- [Assignment] Take the data from its first line. Print each line exactly until the line containing "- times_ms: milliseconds" has been printed too.

Start of Block

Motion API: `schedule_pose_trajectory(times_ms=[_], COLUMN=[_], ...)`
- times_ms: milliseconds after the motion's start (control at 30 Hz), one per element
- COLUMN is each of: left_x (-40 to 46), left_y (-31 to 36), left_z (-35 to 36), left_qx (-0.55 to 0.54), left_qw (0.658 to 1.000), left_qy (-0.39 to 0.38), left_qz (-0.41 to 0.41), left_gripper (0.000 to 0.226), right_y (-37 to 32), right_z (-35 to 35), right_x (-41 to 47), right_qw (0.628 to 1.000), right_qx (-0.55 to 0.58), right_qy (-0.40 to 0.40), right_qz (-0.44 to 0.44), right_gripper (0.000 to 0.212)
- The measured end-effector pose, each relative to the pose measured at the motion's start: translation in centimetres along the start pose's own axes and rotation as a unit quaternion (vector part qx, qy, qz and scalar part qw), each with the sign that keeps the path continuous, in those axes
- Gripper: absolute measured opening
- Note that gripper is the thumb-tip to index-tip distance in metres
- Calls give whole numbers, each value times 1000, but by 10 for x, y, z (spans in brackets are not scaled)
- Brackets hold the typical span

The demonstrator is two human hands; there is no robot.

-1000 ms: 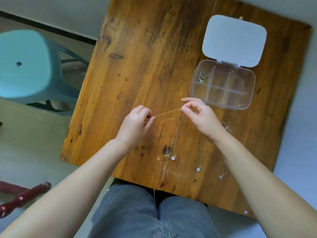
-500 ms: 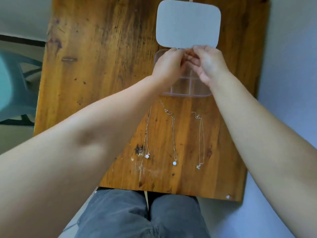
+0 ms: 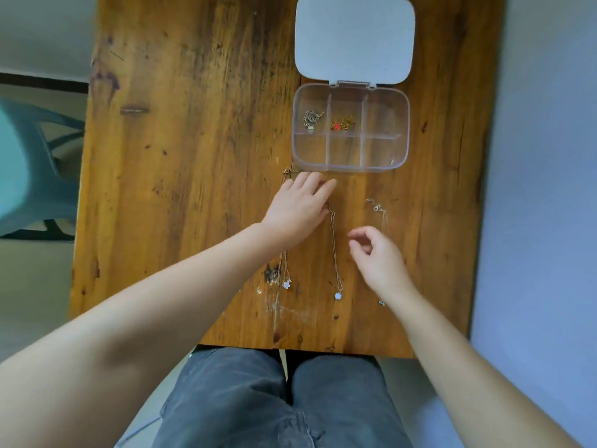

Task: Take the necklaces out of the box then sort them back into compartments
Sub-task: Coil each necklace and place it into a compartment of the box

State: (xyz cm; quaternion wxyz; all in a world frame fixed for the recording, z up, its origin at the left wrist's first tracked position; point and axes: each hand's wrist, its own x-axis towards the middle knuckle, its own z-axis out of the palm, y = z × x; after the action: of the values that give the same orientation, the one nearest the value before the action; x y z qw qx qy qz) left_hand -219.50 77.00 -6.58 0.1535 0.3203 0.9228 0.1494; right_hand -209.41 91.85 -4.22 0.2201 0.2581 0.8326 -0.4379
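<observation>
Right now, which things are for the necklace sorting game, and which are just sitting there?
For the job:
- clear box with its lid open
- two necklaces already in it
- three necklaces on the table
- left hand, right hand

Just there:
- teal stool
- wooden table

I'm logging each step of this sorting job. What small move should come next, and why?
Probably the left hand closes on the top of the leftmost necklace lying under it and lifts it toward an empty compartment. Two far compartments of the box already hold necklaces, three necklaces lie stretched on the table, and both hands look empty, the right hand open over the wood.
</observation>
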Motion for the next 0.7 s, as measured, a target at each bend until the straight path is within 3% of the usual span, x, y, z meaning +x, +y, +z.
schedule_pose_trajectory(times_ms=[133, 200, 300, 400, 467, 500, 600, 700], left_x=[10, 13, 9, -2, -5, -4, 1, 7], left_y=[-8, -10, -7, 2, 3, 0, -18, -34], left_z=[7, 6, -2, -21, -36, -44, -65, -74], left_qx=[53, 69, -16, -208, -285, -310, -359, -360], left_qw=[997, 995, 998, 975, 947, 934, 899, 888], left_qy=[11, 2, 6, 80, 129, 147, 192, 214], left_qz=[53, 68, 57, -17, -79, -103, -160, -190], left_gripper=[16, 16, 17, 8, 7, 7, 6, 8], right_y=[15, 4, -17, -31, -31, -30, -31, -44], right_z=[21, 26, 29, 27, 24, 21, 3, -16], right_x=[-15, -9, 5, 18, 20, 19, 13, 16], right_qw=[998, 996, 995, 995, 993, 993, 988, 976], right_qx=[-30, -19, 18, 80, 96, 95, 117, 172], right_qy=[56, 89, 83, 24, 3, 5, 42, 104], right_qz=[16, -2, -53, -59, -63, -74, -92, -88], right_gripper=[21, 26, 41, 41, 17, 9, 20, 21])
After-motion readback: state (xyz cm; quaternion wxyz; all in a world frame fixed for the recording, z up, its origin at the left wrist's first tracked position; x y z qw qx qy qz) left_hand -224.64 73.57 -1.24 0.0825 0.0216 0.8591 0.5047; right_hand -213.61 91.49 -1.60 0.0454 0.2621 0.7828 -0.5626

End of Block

- [Response]
Motion API: `schedule_pose_trajectory(times_ms=[_], COLUMN=[_], ...)`
- times_ms: milliseconds after the motion's start (control at 30 Hz), one per element

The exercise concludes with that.